Heidi Gidion: „Vorbild und Verräter in einer Person“ – Péter Esterházy über seinen Vater

Der Vortrag behandelt ein Phänomen der ungarischen Literatur: das umfangreiche opus magnum von Péter Esterházy aus dem Jahre 2000/01 “Harmonia Caelestis”, in alle europäischen Sprachen übersetzt, sowie das zwei Jahre darauf erschienene schmalere Buch mit dem rätselhaften Titel “Verbesserte Ausgabe”. Für das erstere Buch erhielt der Autor 2004 zahlreiche Preise, u.a. den Friedenspreis des deutschen Buchhandels.

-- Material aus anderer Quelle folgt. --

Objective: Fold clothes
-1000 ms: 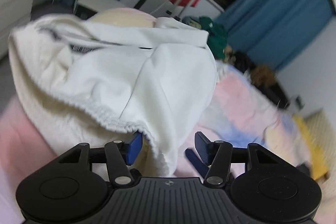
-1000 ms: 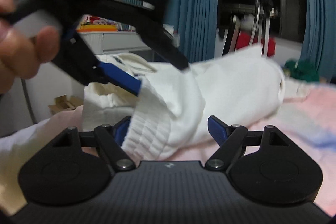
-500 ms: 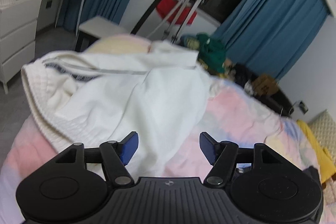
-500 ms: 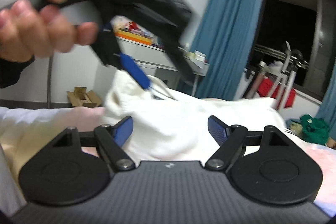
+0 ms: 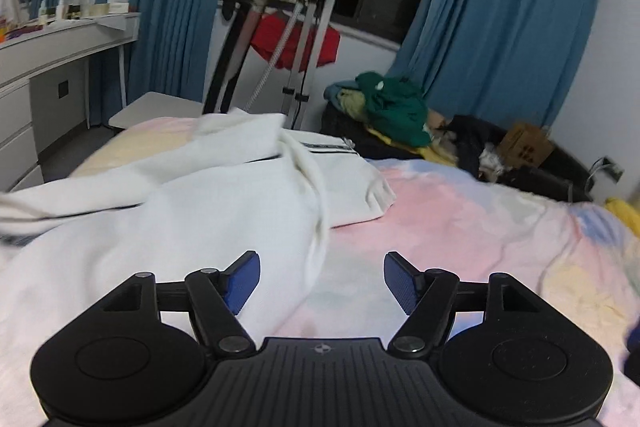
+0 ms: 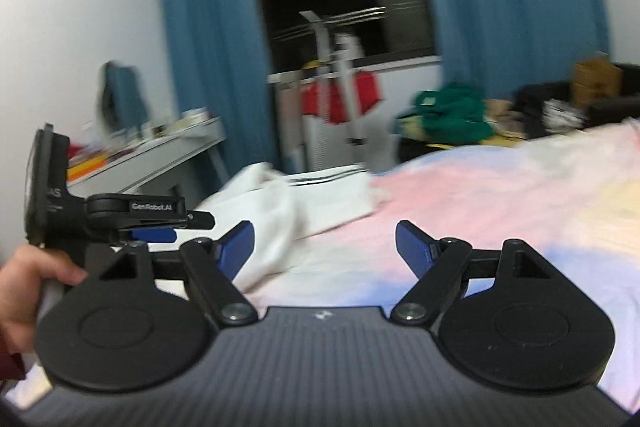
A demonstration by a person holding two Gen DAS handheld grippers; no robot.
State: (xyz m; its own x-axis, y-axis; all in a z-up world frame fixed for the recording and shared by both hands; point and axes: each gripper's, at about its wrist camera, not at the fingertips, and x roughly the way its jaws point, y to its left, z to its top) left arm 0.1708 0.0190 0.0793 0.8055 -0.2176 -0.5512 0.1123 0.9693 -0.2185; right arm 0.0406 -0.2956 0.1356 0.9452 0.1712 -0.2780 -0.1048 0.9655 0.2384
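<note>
**Two grippers spread, nothing held, white garment on bed**

Both jaws stand wide apart with nothing between them. Left gripper [image 5: 322,281] hovers low over the bed [image 5: 460,227]; its left blue pad sits over the near edge of the white garment [image 5: 192,211], contact unclear. Right gripper [image 6: 325,245] also over the bed [image 6: 500,195], pads over bare pastel cover, garment [image 6: 288,203] off to its left side.

Right wrist view also catches the left gripper [image 6: 160,225] side-on at the left edge, partly hidden behind the right gripper's body, with the person's left hand [image 6: 28,283] on its handle; hand cut off by the frame edge. The whole right wrist view is motion-blurred, details soft.

Garment lies crumpled on the left half of the bed, near end spreading under the left gripper and cut off at the left frame edge. Dark stripe trim shows on a folded part farther back; a ribbed cuff or hem runs down the middle. Garment type hard to tell.

Beyond the bed: pile of green clothes [image 5: 394,107] on a dark heap, cardboard box [image 5: 526,145] to the right, drying rack [image 5: 304,39] with a red item hanging, white bench [image 5: 60,39] with small bottles at left, too small to identify. Blue curtains [image 5: 500,27] flank a dark window.
</note>
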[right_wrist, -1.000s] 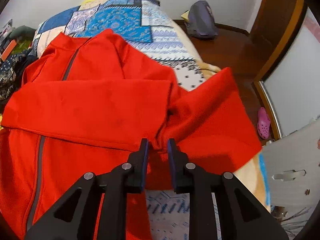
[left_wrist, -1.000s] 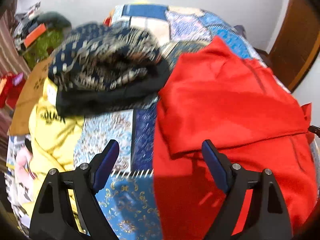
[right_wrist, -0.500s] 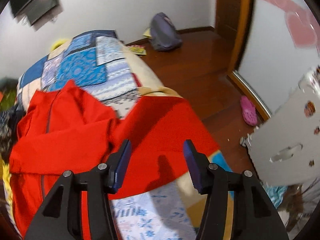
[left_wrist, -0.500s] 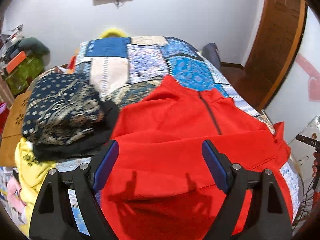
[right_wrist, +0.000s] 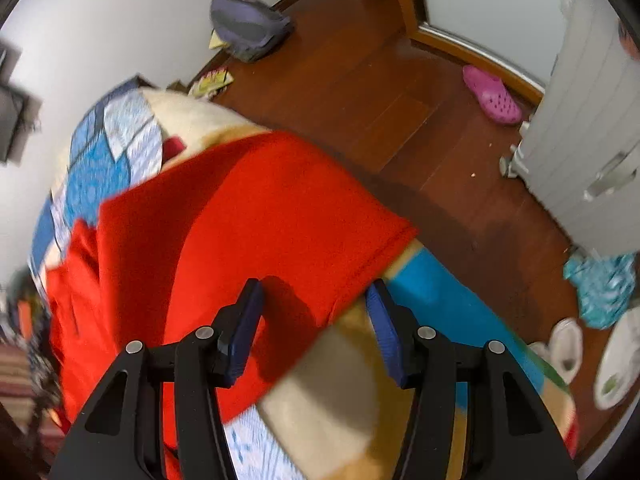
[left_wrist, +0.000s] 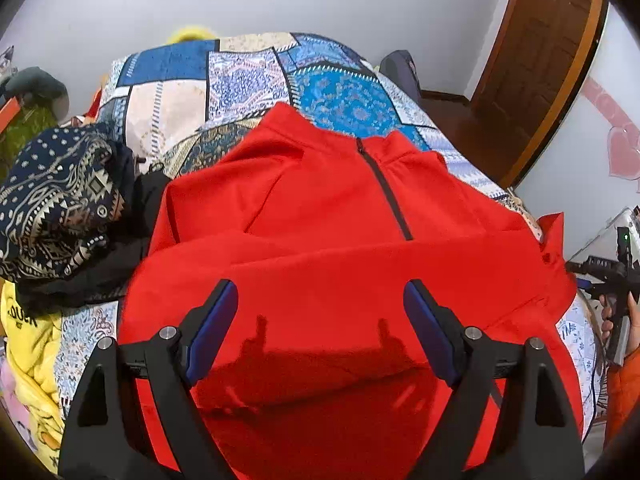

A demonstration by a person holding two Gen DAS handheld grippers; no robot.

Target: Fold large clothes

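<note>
Nearest, the left gripper (left_wrist: 320, 332) hovers wide apart and empty over the red zip-neck pullover (left_wrist: 320, 208) spread on the patchwork bedspread (left_wrist: 248, 76). The right gripper (right_wrist: 314, 330), parted and empty, should straddle the overhanging sleeve (right_wrist: 280, 216) hem squarely before pinching.

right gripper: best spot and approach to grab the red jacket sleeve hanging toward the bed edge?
Take the red jacket sleeve at its hemmed cuff edge, near the corner that overhangs the bed. Likely best from the floor side, sliding one finger under the hem: there the cloth lifts off the mattress, while further in it lies flat. The right gripper is open, its jaws already straddling that edge.
</note>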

Während “Harmonia Caelestis” im Ersten Teil in der postmodern stilisierten Schreibweise des Autors die Geschichte des alten ungarischen Adelsgeschlechts der Esterházy in seinem Reichtum und seiner Macht darstellt, und zwar pointiert auf Erscheinungsweisen des jeweiligen Vaters, widmet sich der Zweite Teil dem biographisch fassbaren Großvater und Vater in der Zeit nach der Machtübernahme der Kommunisten, d.h. nach Aussiedlung und Verlust von Macht und Reichtum. Der Sohn-Erzähler zeichnet in seinem Vater das Bild eines integren, durch Verarmung und Demütigungen nicht zu brechenden Mannes – eine Instanz, eine Autorität.

Das Nachfolge-Buch, nicht mehr in der Mischung aus Historie und Fiktion verfasst, sondern als den historischen Tatsachen verpflichtetes Dokument, ist eine Chronik im strengen Sinne. Es zeichnet Schock und Trauerarbeit auf als die Folgen einer umstürzenden Entdeckung: Der geliebte Vater, das unangreifbare moralische Vorbild, hat bis zu seinem Tode als geheimer Agent für die ungarische Stasi gearbeitet. Niemand in der Familie hat es auch nur ahnen können. Schock, Trauerarbeit und das Bemühen um Verstehen des Sohnes sind das Zentrum der “Verbesserten Ausgabe”..

Dr. phil. Heidi Gidion

geboren in Berlin. Studium von deutscher und englischer Literatur sowie Philosophie.

Promotion zum Dr. phil. in Göttingen mit einer Strukturuntersuchung von Goethes letztem Roman “Wilhelm Meisters Wanderjahre“ (Göttingen, V&R 1959).

1960-1989 Verantwortliche Redakteurin der Zeitschrift für Erziehung und Gesellschaft “Neue Sammlung“ sowie Dozentin am Kalifornischen Studienseminar an der Universität Göttingen. Regelmäßige Arbeit in Fernsehen (Drehbücher) und Rundfunk WDR Köln, SWF Stuttgart (Dialoge, Essays) über Literatur-Themen.

Literaturvorträge und -seminare an der Evangelischen Akademie Hofgeismar, den Lindauer Internationalen Psychotherapiewochen u.a. Zusammen mit Prof. Léon Wurmser in Göttingen die Seminar-Reihe “Psychoanalyse und Literatur“.  

Arbeitsschwerpunkte
Literaturrezeption als Weise der Selbsterfahrung;  
Literarische Aspekte psychoanalytisch relevanter Themen;
DDR-Literatur;  
der große europäische Roman (Proust, Cervantes, Tolstoj, Dostojewski);  
die Briefwechsel von Lou Andreas-Salomé: mit Rilke, Freud und Anna Freud.

Publikationen in Auswahl
Studien über die Beziehungen von Töchtern – Müttern sowie von Töchtern – Vätern als literarischen Motiven (Herder Spektrum 1993ff.; Fischer Tb 1999).
Zusammen mit Léon Wurmser “Die eigenen verborgensten Dunkelgänge. Narrative, psychische und historische Wahrheit in der Weltliteratur“, Göttingen 1999.
“Bin ich das? Oder das? Literarische Gestaltungen der Identitätsproblematik“, Göttingen 2004.
“Phantastische Nächte. Traumerfahrungen in Poesie und Prosa“. Göttingen 2006.